Une reconstitution historique d'une émotion rare

par

0126_JOKERDRESDEN PASSION
Cappella Sagittariana Dresden, dir. : Norbert SCHUSTER
2016-DDD- 2 CD- CD1 58'52-CD2 38'12- présentation et textes en allemand et anglais-chanté en allemand-RONDEAU n°ROP612122

Ce qui frappe immédiatement à l'écoute c'est l'extrême lisibilité des textes – récité et chantés. A cet égard les responsables de la prise de son méritent de grand éloges. Et de même les interprètes de ce programme. En fait, on a recréé ici le cérémonial de la « Passion » telle que les habitants de Dresden pouvaient le suivre au XVIIe siècle. Fascinante beauté. Et dont on tire également de nombreuses leçons. D'abord que les Allemands sont, d'évidence, de patients auditeurs. Peu d'autres tempéraments supporteraient ces longues déclamations, même en Semaine Sainte. Ensuite qu'ils ravissent par leur beauté : textes chantés, psalmodiés, instrumentalisés révèlent tous une sincère ferveur religieuse autant qu'esthétique. Enfin qu'ils font tous corps avec la cérémonie proposée en une simple et indicible douceur. Et c'est là un phénomène de masse (bien compris par Luther) qui donne autant de puissance à la représentation sacrée. Nulle facilité ici mais une constante fluidité qui emporte dans son courant tour à tour contemplatif, confiant, vif ou attristé.
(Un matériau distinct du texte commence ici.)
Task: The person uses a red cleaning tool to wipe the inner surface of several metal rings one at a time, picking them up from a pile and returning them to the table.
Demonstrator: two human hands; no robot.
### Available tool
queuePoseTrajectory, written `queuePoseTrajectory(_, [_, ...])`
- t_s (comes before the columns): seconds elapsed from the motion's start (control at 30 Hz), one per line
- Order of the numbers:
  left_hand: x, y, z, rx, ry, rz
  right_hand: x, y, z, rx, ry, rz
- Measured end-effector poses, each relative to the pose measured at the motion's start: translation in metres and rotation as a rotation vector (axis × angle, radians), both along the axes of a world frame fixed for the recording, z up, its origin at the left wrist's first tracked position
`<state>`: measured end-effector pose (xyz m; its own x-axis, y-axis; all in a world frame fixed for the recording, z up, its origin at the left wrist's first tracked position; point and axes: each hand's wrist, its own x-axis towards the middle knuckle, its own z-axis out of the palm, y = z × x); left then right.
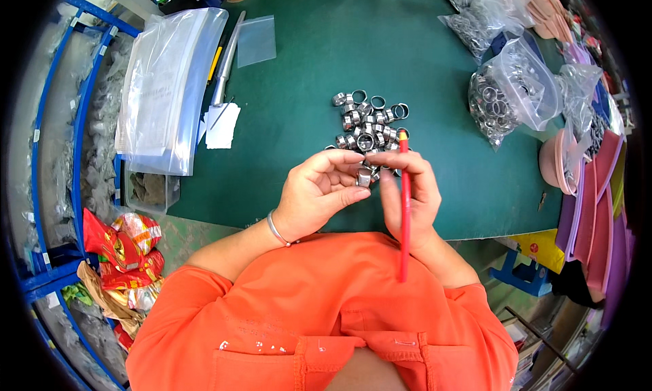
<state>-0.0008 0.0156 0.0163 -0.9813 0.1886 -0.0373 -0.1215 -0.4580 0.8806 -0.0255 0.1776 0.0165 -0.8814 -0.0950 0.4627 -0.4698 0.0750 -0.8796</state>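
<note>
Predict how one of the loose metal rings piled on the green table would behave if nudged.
The loose rings look like solid metal bands, so one would probably stay stiff. Its round outline suggests it might roll if stood on edge. Its shiny surface may let it slide on the green table.

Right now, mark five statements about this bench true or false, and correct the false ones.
1. The left hand holds a metal ring. True.
2. The pencil-like tool is blue. False: it is red, at the right hand.
3. Loose rings lie heaped on the green table. True.
4. The bag of rings sits left of that heap. False: it sits to the right.
5. A bracelet circles the left wrist. True.
</note>
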Motion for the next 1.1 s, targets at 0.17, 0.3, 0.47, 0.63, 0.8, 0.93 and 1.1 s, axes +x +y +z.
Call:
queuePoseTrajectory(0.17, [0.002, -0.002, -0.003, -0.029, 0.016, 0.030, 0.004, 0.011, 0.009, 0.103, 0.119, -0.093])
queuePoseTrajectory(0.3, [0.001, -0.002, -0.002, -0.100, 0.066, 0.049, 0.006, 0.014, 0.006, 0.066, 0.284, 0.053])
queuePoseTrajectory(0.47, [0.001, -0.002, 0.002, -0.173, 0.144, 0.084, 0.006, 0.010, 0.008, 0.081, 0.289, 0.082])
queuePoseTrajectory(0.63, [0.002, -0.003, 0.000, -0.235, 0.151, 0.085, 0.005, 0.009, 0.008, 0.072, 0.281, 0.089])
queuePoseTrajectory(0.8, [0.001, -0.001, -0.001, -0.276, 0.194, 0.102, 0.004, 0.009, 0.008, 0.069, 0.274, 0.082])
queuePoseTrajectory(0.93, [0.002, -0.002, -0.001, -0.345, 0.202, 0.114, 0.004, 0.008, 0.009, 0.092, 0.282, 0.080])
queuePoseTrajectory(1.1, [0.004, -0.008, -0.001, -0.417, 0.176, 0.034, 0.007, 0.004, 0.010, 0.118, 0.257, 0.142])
Beauté juvénile à laquelle la voix claire, précise, sans emphase du récitant confère sa totale vérité intérieure.
Dans une ville qui a permis à Schütz de s’épanouir jusqu'à sa mort en 1672, qui a eu la chance d'avoir une cour brillante que savait gouverner un prince lettré, musicien, déjà « éclairé » dans l'âme et sa façon de gouverner, Dresden s'impose comme l'un des plus brillants centres de culture dans l’Allemagne du XVIIIe siècle. Telle est l'image qui ressort de l'écoute de ce disque. Facteur d'équilibre important : La Passion selon Saint Marc de Peranda (1625-1675) s'articule avec des œuvres destinées aux mêmes circonstances religieuses de son prédécesseur Schütz (1585-1672) mais aussi d'Anton Colander (1590-1621) et Johan Hermann Schein (1586-1630) dans un grand souffle homogène. Nous avons eu déjà eu la joie de signaler l'intérêt du compositeur d'origine italienne, Peranda (https://www.crescendo-magazine.be/2016/03/universelle-beaute/) dont Bach posséda les œuvres. Intérêt encore redoublé par l'aventureuse trajectoire de ces pages parvenues jusqu'à nous et mises en lumière par de valeureux musicologues. Ce sont des artistes en tous point remarquables qui, ici, leur redonnent vie, ne jouant jamais des vedettes mais au contraire soudés merveilleusement ensemble : des voix féminines par exemple qui s'envolent avec légèreté, grâce et brillance. Des musiciens jamais prisonniers de leur texte et un soutien orchestral toujours acéré, clair, vibrant sans le moindre excès. Intelligence enfin de la direction de Norbert Schuster qui souligne sobrement les parentés de formulation, met en valeur discrètement certains mots importants qui se répondent de pupitres à pupitres dans un style imagé, limpide, constamment décanté.
Reconstitution historique certes mais d'une émotion rare qui nous habite longtemps. Hommage également à la vitalité transcendante de cette musique, à la Passion du Christ tout comme à la Dresden du Prince Johan Georg II.